Onlardan elbiselerini alacaklar ve onlar manken gibi kalacak. Meleklere, “Onların elbiselerini alın!” diye emredilecek ve bir şekil gözükür ki onların şekilleri dünyadan değildir; lâkin şeytanın ürünündendir. Sıkıştırılmış böyle, ve de bu erkekler içindir. Ondan sonra, bir grup hanım gelir. Onlar kimlerdir? Onlar o kadar süslü ve elbiseleri çok güzel olanlardır. Onlardan binlercesi gelir! Onlar her gece insanlara süslerini gösterip defile yaparlar. Böyle şöyle yaparlar. Onların pis kokusuna insanlar, “Keşke yok olsaydık da böyle pis kokuyu almasaydık.” derler. O, şeytanın parfümüdür.

Ey hanımlar! Her gece defile için giyinmeye koşmayın! “Ey sevgilim, onun kıyafetinden ne haber? Benim de öyle güzel kıyafetim olsun” der. Eşi, “Hangisini istiyorsun?” der ve on kere gelip geçerler, hangisi olduğunu kayıp eder. “Bunu, bunu!” Onlar, şeytan gibi koşturup gelirler.

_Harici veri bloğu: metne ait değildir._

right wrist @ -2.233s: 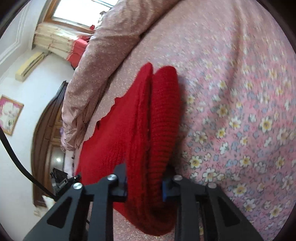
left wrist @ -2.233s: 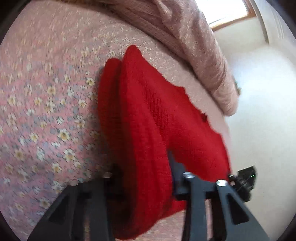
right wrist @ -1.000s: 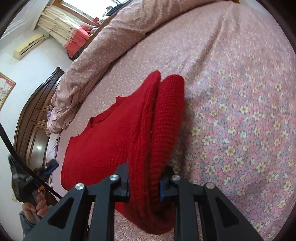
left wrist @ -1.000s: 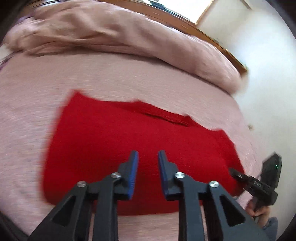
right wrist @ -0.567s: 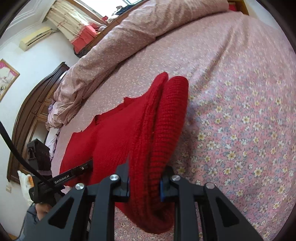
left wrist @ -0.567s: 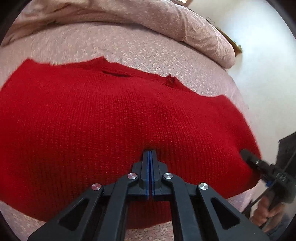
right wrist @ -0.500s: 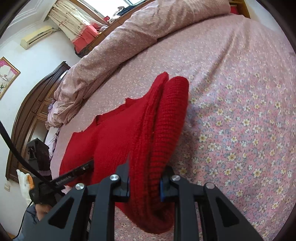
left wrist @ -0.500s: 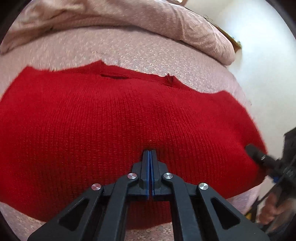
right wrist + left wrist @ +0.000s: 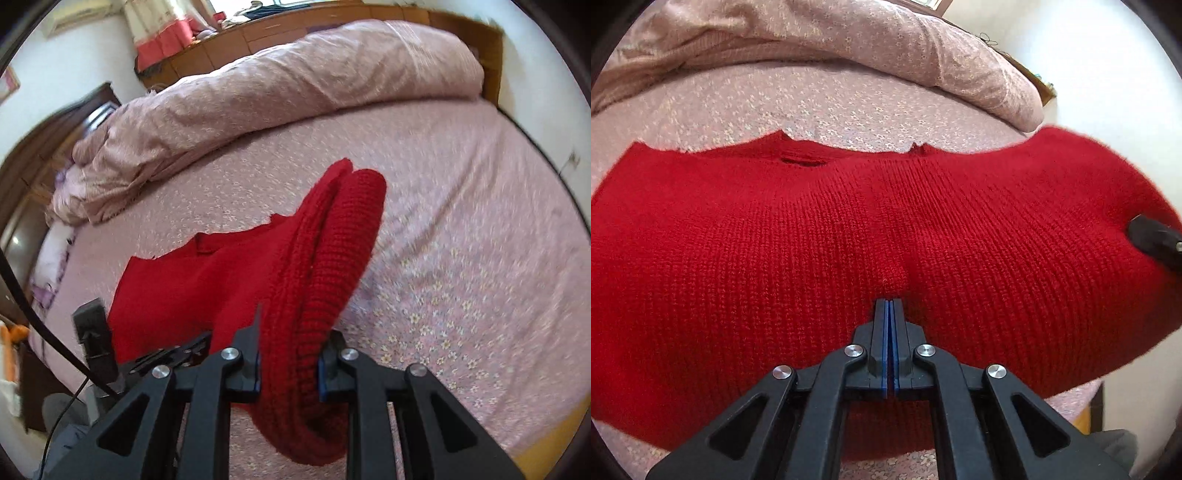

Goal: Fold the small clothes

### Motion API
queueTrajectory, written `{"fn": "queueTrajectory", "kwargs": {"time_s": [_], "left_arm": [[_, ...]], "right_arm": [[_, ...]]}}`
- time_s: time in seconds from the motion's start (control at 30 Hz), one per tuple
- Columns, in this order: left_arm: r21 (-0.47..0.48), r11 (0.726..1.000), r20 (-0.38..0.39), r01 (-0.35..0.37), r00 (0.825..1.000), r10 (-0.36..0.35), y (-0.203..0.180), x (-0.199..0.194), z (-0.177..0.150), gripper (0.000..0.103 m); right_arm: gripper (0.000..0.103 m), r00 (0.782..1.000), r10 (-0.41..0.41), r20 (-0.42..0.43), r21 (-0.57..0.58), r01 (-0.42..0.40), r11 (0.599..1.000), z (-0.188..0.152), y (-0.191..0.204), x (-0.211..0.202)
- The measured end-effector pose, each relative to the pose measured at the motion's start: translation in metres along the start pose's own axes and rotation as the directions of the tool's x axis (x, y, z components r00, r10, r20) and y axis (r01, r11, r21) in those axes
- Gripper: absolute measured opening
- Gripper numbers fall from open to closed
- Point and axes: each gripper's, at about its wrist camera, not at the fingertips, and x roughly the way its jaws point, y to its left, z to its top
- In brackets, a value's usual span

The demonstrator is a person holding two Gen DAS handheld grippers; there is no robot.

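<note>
I have the red sweater (image 9: 849, 236) spread across the pink flowered bedsheet (image 9: 827, 107), its neckline on the side toward the rolled quilt (image 9: 849, 40) and its hem on my side; my left gripper (image 9: 888, 304) has its jaws pressed flat together with nothing visibly between the pads, and its tip is pushed into the middle of the sweater, where the knit puckers just ahead of it, so I use it as a pin, not a grip; my right gripper (image 9: 290, 354) is clamped on a thick doubled bunch of the sweater's right edge, raised off the sheet, the knit draping from it toward the flat part.

To do this fold well, I judge that I should hold the left tip steady on the fold line and carry the right edge across the sweater toward its far side in a low arc; I should keep the bunch level so the layers land square; I should not pull so hard that the pinned middle drags along the sheet; I should let go only once the lifted edge lies over the flat half.
</note>
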Motion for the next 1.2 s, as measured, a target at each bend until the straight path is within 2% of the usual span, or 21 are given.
{"fn": "queueTrajectory", "kwargs": {"time_s": [0.07, 0.17, 0.27, 0.33, 0.47, 0.63, 0.73, 0.8, 0.83, 0.93, 1.0, 1.1, 1.13, 1.2], "left_arm": [[-0.019, 0.999, -0.016, 0.038, 0.999, -0.039, 0.006, -0.001, 0.003, 0.0], [-0.104, 0.988, -0.038, 0.118, 0.992, -0.123, 0.021, -0.009, 0.007, 0.0], [-0.204, 0.964, -0.06, 0.169, 0.981, -0.185, 0.04, -0.033, 0.011, 0.0], [-0.232, 0.954, -0.033, 0.189, 0.979, -0.202, 0.056, -0.063, 0.016, 0.0], [-0.185, 0.975, 0.021, 0.126, 0.992, -0.124, 0.092, -0.121, 0.026, 0.0], [-0.186, 0.982, 0.068, 0.03, 0.998, -0.018, 0.153, -0.153, 0.019, 0.0], [-0.298, 0.953, 0.083, 0.053, 0.996, -0.029, 0.198, -0.153, 0.002, 0.0], [-0.381, 0.924, 0.107, 0.03, 0.994, 0.012, 0.222, -0.151, -0.011, 0.0], [-0.427, 0.904, 0.094, 0.018, 0.995, 0.025, 0.236, -0.147, -0.018, 0.0], [-0.473, 0.88, 0.073, 0.04, 0.997, -0.006, 0.252, -0.143, -0.023, 0.0], [-0.453, 0.891, 0.071, 0.026, 0.997, 0.007, 0.25, -0.146, -0.022, 0.0], [-0.421, 0.906, 0.087, 0.039, 0.996, -0.002, 0.244, -0.151, -0.023, 0.0], [-0.418, 0.906, 0.094, 0.063, 0.995, -0.026, 0.241, -0.153, -0.024, 0.0], [-0.42, 0.901, 0.102, 0.104, 0.992, -0.067, 0.238, -0.156, -0.026, 0.0]], "right_arm": [[0.02, 0.999, -0.054, 0.004, -0.048, 0.054, 0.997, 0.003, 0.027, -0.005], [0.02, 0.993, -0.119, 0.018, -0.115, 0.121, 0.986, 0.007, 0.067, -0.011], [0.02, 0.986, -0.165, 0.04, -0.186, 0.169, 0.968, 0.013, 0.105, -0.015], [0.02, 0.981, -0.186, 0.051, -0.225, 0.193, 0.955, 0.018, 0.131, -0.016], [0.02, 0.972, -0.223, 0.072, -0.305, 0.235, 0.923, 0.02, 0.18, -0.01], [0.02, 0.968, -0.237, 0.088, -0.374, 0.253, 0.893, 0.009, 0.25, 0.018], [0.02, 0.968, -0.226, 0.105, -0.4, 0.249, 0.882, -0.008, 0.29, 0.046], [0.02, 0.954, -0.245, 0.175, -0.399, 0.296, 0.868, -0.029, 0.317, 0.068], [0.02, 0.949, -0.245, 0.199, -0.41, 0.307, 0.859, -0.042, 0.328, 0.08], [0.021, 0.958, -0.205, 0.201, -0.446, 0.276, 0.851, -0.074, 0.344, 0.115], [0.024, 0.977, -0.145, 0.156, -0.448, 0.201, 0.871, -0.082, 0.34, 0.127], [0.033, 0.979, -0.093, 0.182, -0.451, 0.167, 0.877, -0.082, 0.331, 0.113], [0.036, 0.98, -0.047, 0.192, -0.444, 0.13, 0.887, -0.079, 0.327, 0.102], [0.037, 0.972, 0.137, 0.19, -0.419, -0.046, 0.907, -0.071, 0.309, 0.074]]}}
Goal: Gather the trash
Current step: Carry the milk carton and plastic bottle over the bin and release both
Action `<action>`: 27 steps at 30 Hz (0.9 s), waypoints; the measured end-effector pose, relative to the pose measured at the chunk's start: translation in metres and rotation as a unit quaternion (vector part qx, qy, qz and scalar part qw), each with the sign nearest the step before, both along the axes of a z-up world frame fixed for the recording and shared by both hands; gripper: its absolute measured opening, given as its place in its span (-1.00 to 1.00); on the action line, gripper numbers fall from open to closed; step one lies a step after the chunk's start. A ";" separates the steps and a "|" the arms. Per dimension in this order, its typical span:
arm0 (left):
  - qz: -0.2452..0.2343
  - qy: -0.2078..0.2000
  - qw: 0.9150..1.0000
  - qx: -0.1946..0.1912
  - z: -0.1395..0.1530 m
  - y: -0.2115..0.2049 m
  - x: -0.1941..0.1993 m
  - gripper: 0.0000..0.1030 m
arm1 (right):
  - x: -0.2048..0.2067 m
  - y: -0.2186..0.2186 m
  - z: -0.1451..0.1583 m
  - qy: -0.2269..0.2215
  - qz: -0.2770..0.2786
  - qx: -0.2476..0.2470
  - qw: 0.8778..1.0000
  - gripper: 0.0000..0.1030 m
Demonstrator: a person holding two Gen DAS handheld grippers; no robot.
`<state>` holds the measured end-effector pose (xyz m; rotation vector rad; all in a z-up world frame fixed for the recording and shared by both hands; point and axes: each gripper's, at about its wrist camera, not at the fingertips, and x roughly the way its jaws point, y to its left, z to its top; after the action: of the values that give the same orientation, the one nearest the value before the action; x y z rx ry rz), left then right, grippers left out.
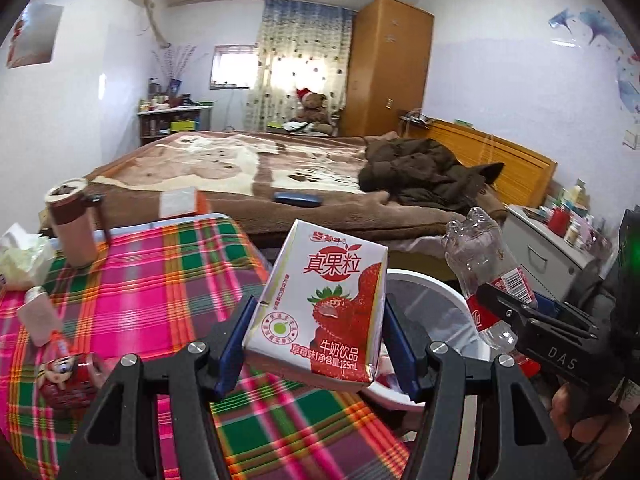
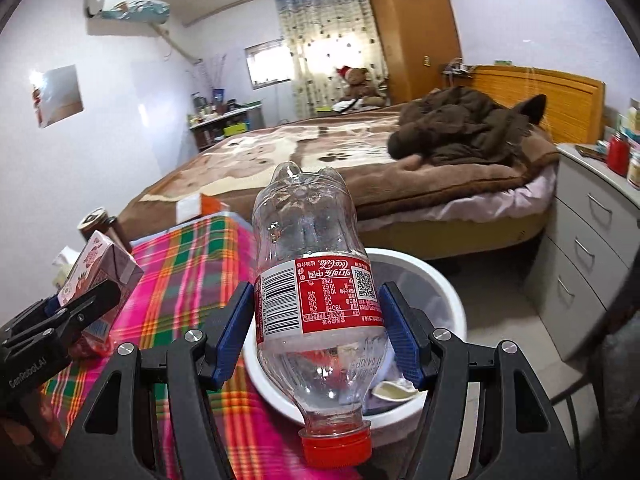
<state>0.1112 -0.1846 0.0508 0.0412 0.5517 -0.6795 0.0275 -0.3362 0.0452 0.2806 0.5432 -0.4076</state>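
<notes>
1. The left gripper (image 1: 316, 340) has its jaws clamped on the sides of a strawberry milk carton (image 1: 320, 304), held up in the air just past the desk's near corner.
2. The right gripper (image 2: 318, 336) has its jaws closed on the labelled middle of an empty plastic bottle (image 2: 312, 280), red cap toward the camera, base pointing away.
3. The white trash bin (image 2: 448, 292) stands on the floor just beside the desk (image 1: 168, 280), between it and the bed (image 1: 248, 168). The bottle hangs over its near rim; the carton sits nearer the desk edge.
4. To do it well, I would bring each piece squarely over the bin's mouth before letting go, one at a time, so the grippers do not knock together.
5. Room is tight: desk edge on the left, a drawer cabinet (image 2: 592, 240) on the right, bed ahead. The space above the bin looks open.
</notes>
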 end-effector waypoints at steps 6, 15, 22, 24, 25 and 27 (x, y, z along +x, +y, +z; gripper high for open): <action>-0.028 0.010 1.000 0.009 -0.009 -0.030 -0.005 0.24 | -0.003 -0.015 -0.010 0.022 -0.019 -0.001 1.000 0.27; -0.046 0.031 0.998 0.028 -0.022 -0.066 -0.003 0.24 | 0.000 -0.041 -0.031 0.055 -0.031 0.019 0.998 0.27; -0.061 0.043 0.997 0.034 -0.028 -0.086 0.000 0.24 | 0.007 -0.055 -0.040 0.084 -0.034 0.024 0.996 0.28; -0.063 0.051 0.996 0.036 -0.030 -0.089 0.002 0.27 | 0.009 -0.056 -0.041 0.090 -0.031 0.022 0.995 0.28; -0.061 0.054 0.996 0.038 -0.031 -0.090 0.002 0.33 | 0.010 -0.055 -0.042 0.094 -0.029 0.022 0.995 0.28; -0.062 0.054 0.996 0.037 -0.031 -0.089 0.000 0.36 | 0.010 -0.055 -0.042 0.098 -0.030 0.019 0.995 0.28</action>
<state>0.1113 -0.2737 0.0198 0.1092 0.6818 -0.7863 0.0373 -0.3910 0.0027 0.2949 0.7365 -0.4864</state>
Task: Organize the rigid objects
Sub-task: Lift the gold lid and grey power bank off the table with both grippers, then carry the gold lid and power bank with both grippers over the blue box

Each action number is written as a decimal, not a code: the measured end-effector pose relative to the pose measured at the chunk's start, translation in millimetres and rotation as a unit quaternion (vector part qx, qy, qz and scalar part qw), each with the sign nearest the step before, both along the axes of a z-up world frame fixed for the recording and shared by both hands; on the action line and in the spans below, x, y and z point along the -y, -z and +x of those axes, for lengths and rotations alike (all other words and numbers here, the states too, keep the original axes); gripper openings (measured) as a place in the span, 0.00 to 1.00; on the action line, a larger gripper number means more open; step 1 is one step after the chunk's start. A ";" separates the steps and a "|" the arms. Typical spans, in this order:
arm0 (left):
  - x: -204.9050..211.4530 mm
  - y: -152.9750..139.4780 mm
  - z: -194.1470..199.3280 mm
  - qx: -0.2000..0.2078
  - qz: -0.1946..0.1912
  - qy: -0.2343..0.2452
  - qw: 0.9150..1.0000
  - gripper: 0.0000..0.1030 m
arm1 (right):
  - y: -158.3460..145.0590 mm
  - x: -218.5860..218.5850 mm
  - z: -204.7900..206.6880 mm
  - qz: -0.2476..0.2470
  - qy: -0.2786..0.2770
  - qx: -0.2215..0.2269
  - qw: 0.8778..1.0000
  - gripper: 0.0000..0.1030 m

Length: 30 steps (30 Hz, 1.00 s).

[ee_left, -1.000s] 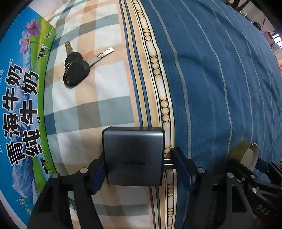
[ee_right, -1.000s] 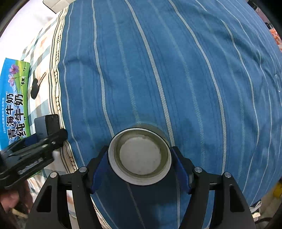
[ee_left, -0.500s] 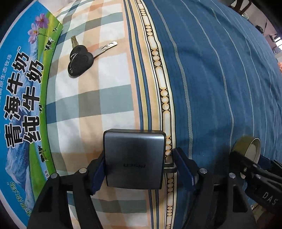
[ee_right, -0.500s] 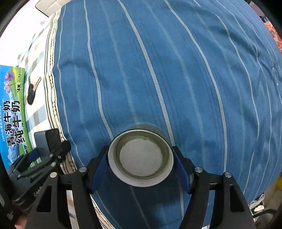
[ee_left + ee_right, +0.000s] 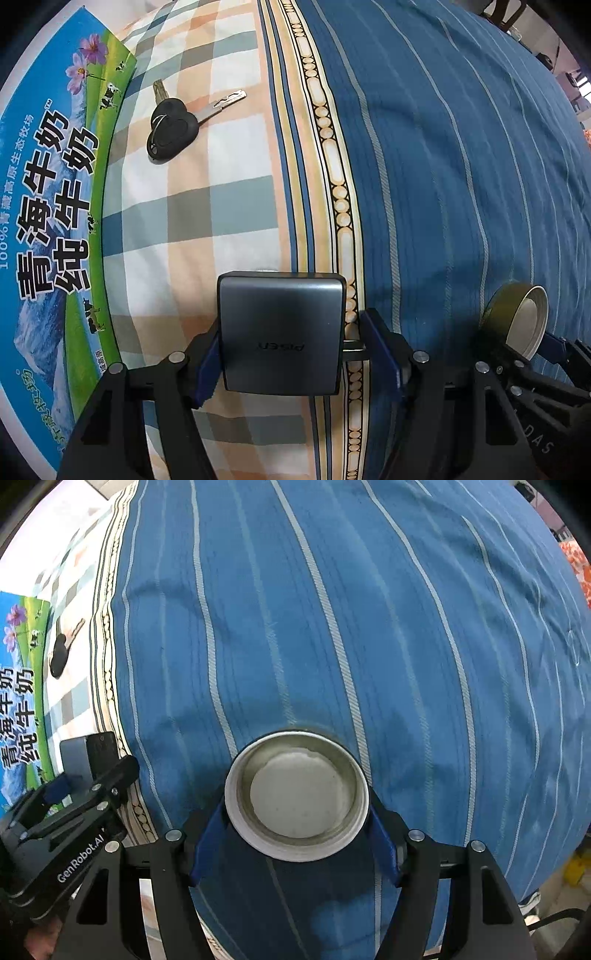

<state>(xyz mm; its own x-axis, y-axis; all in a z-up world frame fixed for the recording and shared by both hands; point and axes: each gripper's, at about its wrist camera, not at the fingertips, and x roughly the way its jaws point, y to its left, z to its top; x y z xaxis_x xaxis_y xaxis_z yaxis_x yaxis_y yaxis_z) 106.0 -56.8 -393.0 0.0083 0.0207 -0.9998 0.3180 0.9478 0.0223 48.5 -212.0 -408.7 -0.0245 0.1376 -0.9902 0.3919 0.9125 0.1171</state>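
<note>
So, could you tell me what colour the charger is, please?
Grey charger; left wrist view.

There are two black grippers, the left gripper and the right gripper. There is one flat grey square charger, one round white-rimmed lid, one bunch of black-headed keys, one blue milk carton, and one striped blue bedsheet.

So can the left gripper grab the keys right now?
Probably not yet: the left gripper is shut on the grey charger. The keys lie ahead on the checked cloth, with nothing between.
</note>
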 end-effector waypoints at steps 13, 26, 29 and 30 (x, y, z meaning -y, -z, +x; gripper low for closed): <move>-9.6 -51.9 -22.4 0.046 -0.006 -0.008 0.999 0.66 | -22.7 -1.8 -10.7 -0.020 0.004 0.030 0.999 0.65; -36.9 -159.4 -29.0 0.133 -0.037 -0.047 0.989 0.66 | -110.7 -22.1 7.5 0.004 -0.034 0.129 0.991 0.65; -49.0 -179.7 -13.6 0.146 -0.049 -0.061 0.986 0.66 | -126.5 -22.5 18.1 0.027 -0.041 0.143 0.988 0.65; -53.4 -187.6 -11.0 0.150 -0.053 -0.066 0.985 0.66 | -132.3 -23.3 22.4 0.032 -0.045 0.148 0.987 0.65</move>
<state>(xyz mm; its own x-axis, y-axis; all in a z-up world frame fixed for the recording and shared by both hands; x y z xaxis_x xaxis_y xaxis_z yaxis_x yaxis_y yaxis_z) 95.0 -3.3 -205.4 0.3085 -0.0622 -0.9492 0.1862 0.9825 -0.0039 70.9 -188.7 -276.3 0.2496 0.2111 -0.9451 0.2500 0.9288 0.2735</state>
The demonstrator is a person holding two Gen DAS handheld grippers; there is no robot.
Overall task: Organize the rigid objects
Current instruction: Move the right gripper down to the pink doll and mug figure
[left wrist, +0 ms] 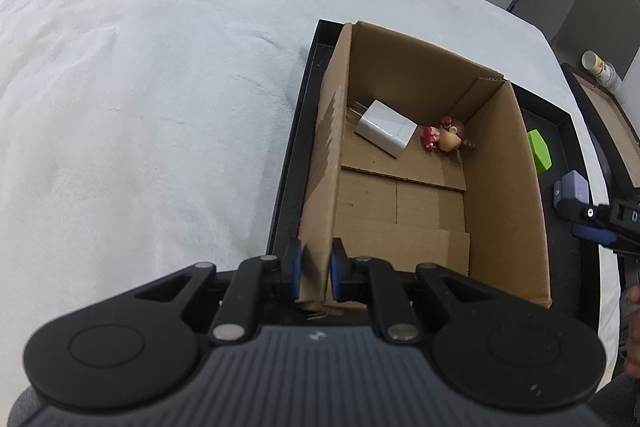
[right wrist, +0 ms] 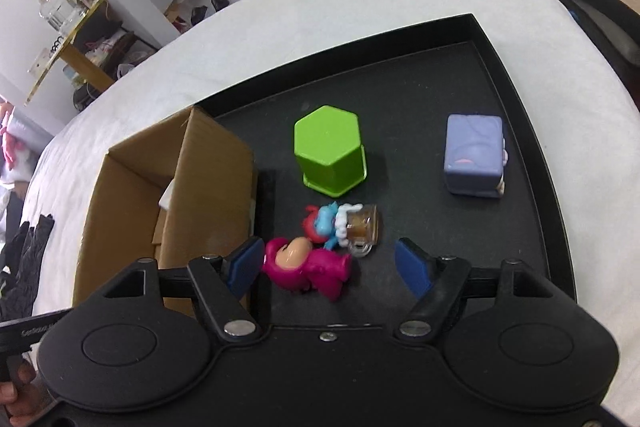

Ey insanlar! Ey hanımlar! Yeni modanın peşine koşmayın! “Yaz geldi, yeni modayı takip etmeliyiz. Son bahar geldiği zaman başka bir modaya uymalıyız.” İçeride lağım, onun peşine koşarsınız. Çok fazla bakmayın, açılırsa insanlar kaçarlar; o kadar pis koku gelir ve onlar mahşer yerinden hemen götürülürler. İnsanlar, “Şeyh bir şey söylüyor” der. Şeyh ne diyor? Şeyh, bizim yeni modaya göre giyinmemize engel oluyor. Her zaman, “Yeni moda olsun.” derler. Bu yeni modayı, ilahi huzurda en pis şekilde bulacaklar ve insanlar onlardan kaçacak. Ey insanlar! Cenâb-ı Hak mizah yapmıyor, şaka yapmıyor. O, sizi ilahi kulluğu için yarattı ve siz bunu bırakıp pisliğin peşine koşuyorsunuz. “Tuuuh” hepinize! “Ey melekler! Onları temizlenmeleri için ateşe atın!”

Doğudan batıya kuzeyden güneye, erkek ve kadın, bunların onlar için olduğunu bilmeliler; onun için modayı bırakın! Meleklerin kıyafetinizden memnun olacakları tek moda kullanın ki bu da kulluk elbisesidir. Cenâb-ı Hak bizi affeylesin.

Şimdi Şam’dan kardeşlerimizden birisi geldi ve Suriye’de olan olaylara sövüp lanet ediyor. Hayır, hayır! Ülkelerin liderlerine lanet etmeyin, çünkü eğer onlar gibi olursanız, onların yaptığını yaparsınız. Şimdi yolunuzu doğru yol yapmalısınız. Dinleyin ve itaat edin! Şimdi insanlar evlerinden kaçıp sokaklara koşarlar ve bağırırlar. Bu İslami yol değildir. Doğru kimseler olmaya çalışın; o zaman her şey size doğru olur. Yanlış yolda giderseniz hiçbir şeyden mutlu olmazsınız.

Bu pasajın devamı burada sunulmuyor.